A Training Framework for Stable Baselines3 Reinforcement Learning Agents
—
Custom callbacks for training monitoring, evaluation, hyperparameter optimization, and logging. These callbacks extend Stable Baselines3's callback system with specialized functionality for RL Zoo3's training workflows.
from rl_zoo3.callbacks import (
TrialEvalCallback,
SaveVecNormalizeCallback,
ParallelTrainCallback,
RawStatisticsCallback
)
from stable_baselines3.common.callbacks import BaseCallback, EvalCallback
import optunaSpecialized callback for Optuna hyperparameter optimization trials, providing evaluation and pruning functionality during optimization runs.
class TrialEvalCallback(EvalCallback):
"""
Callback used for evaluating and reporting a trial during hyperparameter optimization.
Extends EvalCallback with Optuna trial integration.
"""
def __init__(
self,
eval_env: VecEnv,
trial: optuna.Trial,
n_eval_episodes: int = 5,
eval_freq: int = 10000,
deterministic: bool = True,
verbose: int = 0,
best_model_save_path: Optional[str] = None,
log_path: Optional[str] = None
) -> None:
"""
Initialize TrialEvalCallback.
Parameters:
- eval_env: Vectorized evaluation environment
- trial: Optuna trial object for reporting results
- n_eval_episodes: Number of episodes for each evaluation
- eval_freq: Frequency of evaluation (in timesteps)

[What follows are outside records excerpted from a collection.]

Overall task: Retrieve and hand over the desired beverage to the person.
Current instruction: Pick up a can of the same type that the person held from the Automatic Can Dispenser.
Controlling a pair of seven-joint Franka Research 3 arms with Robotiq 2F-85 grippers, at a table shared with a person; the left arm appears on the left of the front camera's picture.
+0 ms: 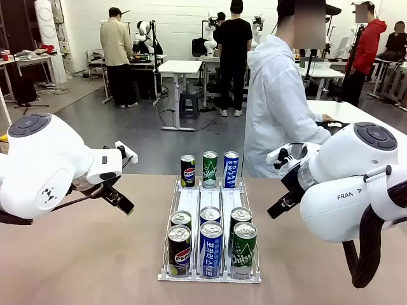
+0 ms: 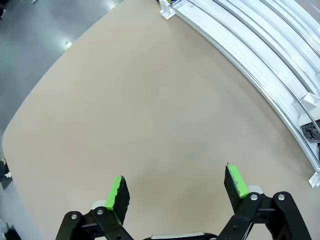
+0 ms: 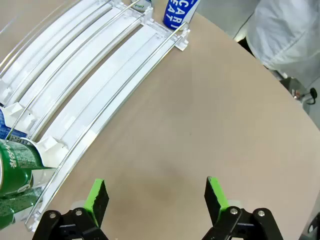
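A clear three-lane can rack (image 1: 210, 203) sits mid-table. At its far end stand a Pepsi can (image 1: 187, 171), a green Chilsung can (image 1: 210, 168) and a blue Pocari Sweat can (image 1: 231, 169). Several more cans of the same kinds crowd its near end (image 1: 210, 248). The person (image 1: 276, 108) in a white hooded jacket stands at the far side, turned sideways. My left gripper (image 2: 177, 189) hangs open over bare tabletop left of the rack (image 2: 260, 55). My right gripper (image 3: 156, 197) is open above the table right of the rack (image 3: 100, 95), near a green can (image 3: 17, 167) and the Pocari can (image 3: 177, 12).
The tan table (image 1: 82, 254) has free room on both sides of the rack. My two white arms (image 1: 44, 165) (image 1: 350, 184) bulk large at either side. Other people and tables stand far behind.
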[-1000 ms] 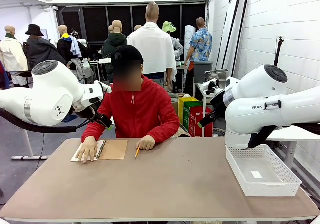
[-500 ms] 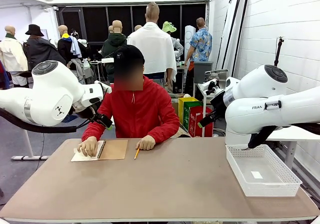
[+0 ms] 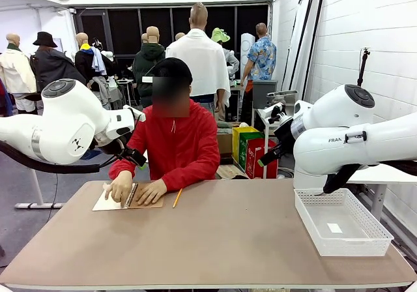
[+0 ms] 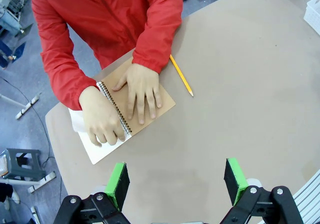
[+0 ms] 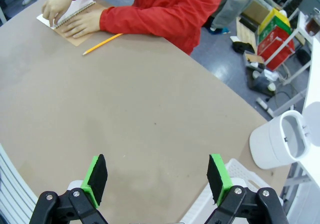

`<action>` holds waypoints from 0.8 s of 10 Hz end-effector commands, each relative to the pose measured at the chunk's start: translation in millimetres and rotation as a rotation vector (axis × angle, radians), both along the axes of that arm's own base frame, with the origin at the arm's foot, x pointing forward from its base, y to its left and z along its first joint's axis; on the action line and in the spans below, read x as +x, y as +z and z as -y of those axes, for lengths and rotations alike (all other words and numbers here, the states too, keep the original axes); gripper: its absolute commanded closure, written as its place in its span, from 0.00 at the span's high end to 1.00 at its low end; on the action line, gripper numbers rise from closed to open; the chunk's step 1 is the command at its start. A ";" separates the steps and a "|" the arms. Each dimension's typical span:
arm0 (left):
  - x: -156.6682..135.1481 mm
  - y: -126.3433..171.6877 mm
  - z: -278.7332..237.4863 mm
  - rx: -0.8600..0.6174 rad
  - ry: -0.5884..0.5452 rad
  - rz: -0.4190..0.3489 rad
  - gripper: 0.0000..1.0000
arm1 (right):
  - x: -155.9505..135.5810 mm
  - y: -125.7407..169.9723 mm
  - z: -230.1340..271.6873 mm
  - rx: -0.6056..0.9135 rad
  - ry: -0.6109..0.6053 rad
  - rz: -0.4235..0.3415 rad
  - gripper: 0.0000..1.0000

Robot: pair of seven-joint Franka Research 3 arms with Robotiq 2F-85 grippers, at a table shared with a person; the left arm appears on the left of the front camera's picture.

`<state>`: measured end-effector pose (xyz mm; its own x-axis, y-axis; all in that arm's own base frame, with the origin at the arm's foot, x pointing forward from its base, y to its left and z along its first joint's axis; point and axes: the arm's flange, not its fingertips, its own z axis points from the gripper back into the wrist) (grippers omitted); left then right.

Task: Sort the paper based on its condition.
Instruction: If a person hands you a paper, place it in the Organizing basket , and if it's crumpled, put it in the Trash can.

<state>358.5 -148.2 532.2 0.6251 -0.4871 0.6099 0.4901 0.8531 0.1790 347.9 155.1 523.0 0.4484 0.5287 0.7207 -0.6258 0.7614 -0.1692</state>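
A spiral-bound notebook lies at the table's far left in front of the person, its brown cover (image 4: 166, 102) folded out beside a white page (image 4: 97, 151). One of the person's hands (image 4: 102, 121) presses the white page (image 3: 103, 204), the other hand (image 4: 141, 88) lies flat on the cover (image 5: 75, 37). Loose sheets are out of view. My left gripper (image 4: 175, 181) hangs open high above the table, nearer than the notebook. My right gripper (image 5: 156, 176) is open over the bare right part of the table, far from the notebook.
A yellow pencil (image 3: 176, 198) lies just right of the notebook, also in the wrist views (image 4: 181, 75) (image 5: 102, 43). A white mesh basket (image 3: 326, 243) stands at the table's right edge with a small white slip inside. The brown tabletop (image 3: 228, 246) is bare in the middle.
The person leaned toward the notebook and moved the hand that rested by the pencil onto the brown cover. Neither arm has moved.
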 end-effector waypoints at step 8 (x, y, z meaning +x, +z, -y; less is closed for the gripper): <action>-0.4 -0.1 0.5 0.003 -0.004 -0.001 1.00 | 0.2 0.1 0.4 0.002 0.000 0.000 1.00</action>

- deterministic: Whether to use deterministic actions during evaluation
- verbose: Verbosity level
- best_model_save_path: Path to save best model
- log_path: Path for evaluation logs
"""
def _on_step(self) -> bool:
"""
Called at each training step. Performs evaluation and reports to Optuna.
Returns:
bool: Whether training should continue
"""Usage example:
import optuna
from rl_zoo3.callbacks import TrialEvalCallback
from rl_zoo3 import create_test_env
def objective(trial):
# Create evaluation environment
eval_env = create_test_env("CartPole-v1", n_envs=1)
# Create callback
eval_callback = TrialEvalCallback(
eval_env=eval_env,
trial=trial,
n_eval_episodes=10,
eval_freq=1000,
deterministic=True,
verbose=0
)
# Use callback in model training (simplified)
# model.learn(total_timesteps=10000, callback=eval_callback)
return eval_callback.best_mean_reward
# Run optimization
study = optuna.create_study(direction='maximize')
study.optimize(objective, n_trials=10)Callback for automatically saving VecNormalize statistics during training, ensuring normalization parameters are preserved with the model.
class SaveVecNormalizeCallback(BaseCallback):
"""
Callback for saving VecNormalize statistics at regular intervals.
"""
def __init__(
self,
save_freq: int,
save_path: str,
name_prefix: str = "vecnormalize",
verbose: int = 0
):
"""
Initialize SaveVecNormalizeCallback.
Parameters:
- save_freq: Frequency of saving (in timesteps)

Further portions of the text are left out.